The problem is, these steps and organising a partial global boycott of Iranian oil are a precursor to war and a potential cause of it. This is because the latest November 8th 2011 IAEA report on Iran provides no evidence that Iran has a physical weapons programme, and indeed concurs with the United States multi-agency assessment in 2007 that Iran gave up is embryonic nuclear weapons programme in 2003. What’s more, the US Defence Secretary Leon Panetta, very much the White House’s guy, stated only this week that Iran did not currently have an active nuclear weapons programme! One must not forget that Iran has been accused of being ‘nearly there’ with a nuclear weapon since 1984. There are many reasons to ‘pressure’ Iran on a range of matters, but Iran being anywhere near to having a nuclear weapon is not one of them.

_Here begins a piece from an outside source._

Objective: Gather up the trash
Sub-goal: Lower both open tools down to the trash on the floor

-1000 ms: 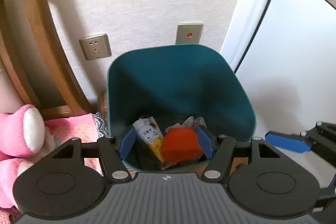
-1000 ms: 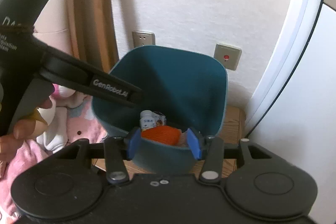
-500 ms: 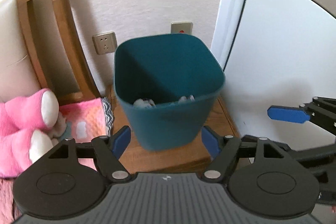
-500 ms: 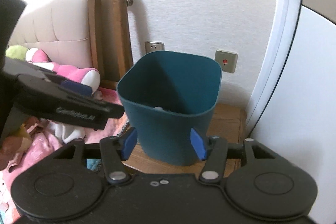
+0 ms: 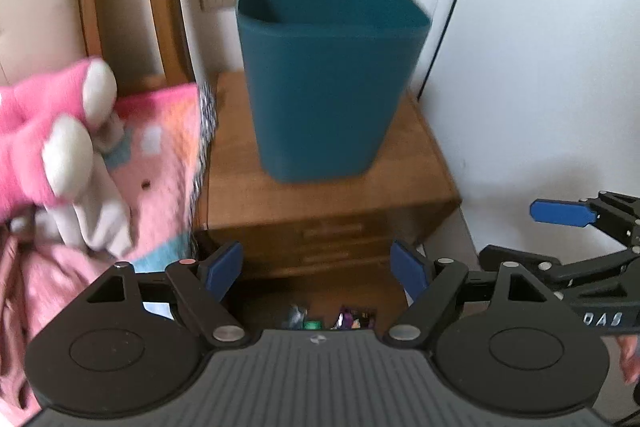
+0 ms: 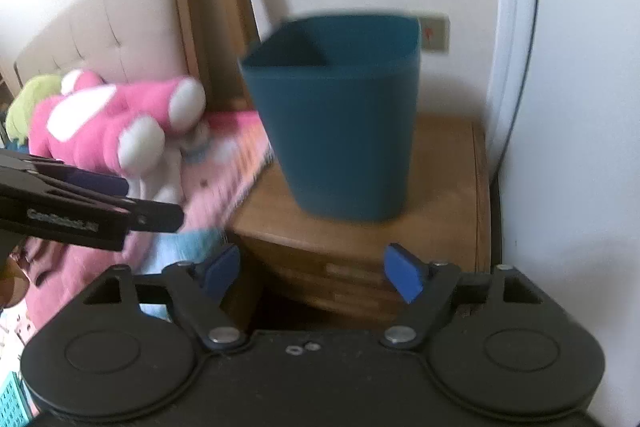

Given that US security institutions have persuaded the UK to go along with steps to an unnecessary war, when the US Secretary of Defence (and half the Israeli cabinet, incidentally) is against it, one would expect some dissent in the UK political system.
But there is hardly a whisper. Where is the parliamentary debate ? Where are the anti-war Lib Dem voices? Has the UK Deputy Prime Minister looked past the CNN and BBC spin and actually read the IAEA’s short report? Has the Lib Dem Defence Minister got laryngitis? With hundreds of thousands of lives and the coherence of the UK socially and economically at risk, one would certainly hope so.
* Paul Reynolds is an independent foreign policy & international economics adviser, who has had senior political roles in Afghanistan, Iraq, and Pakistan, among other countries across the globe.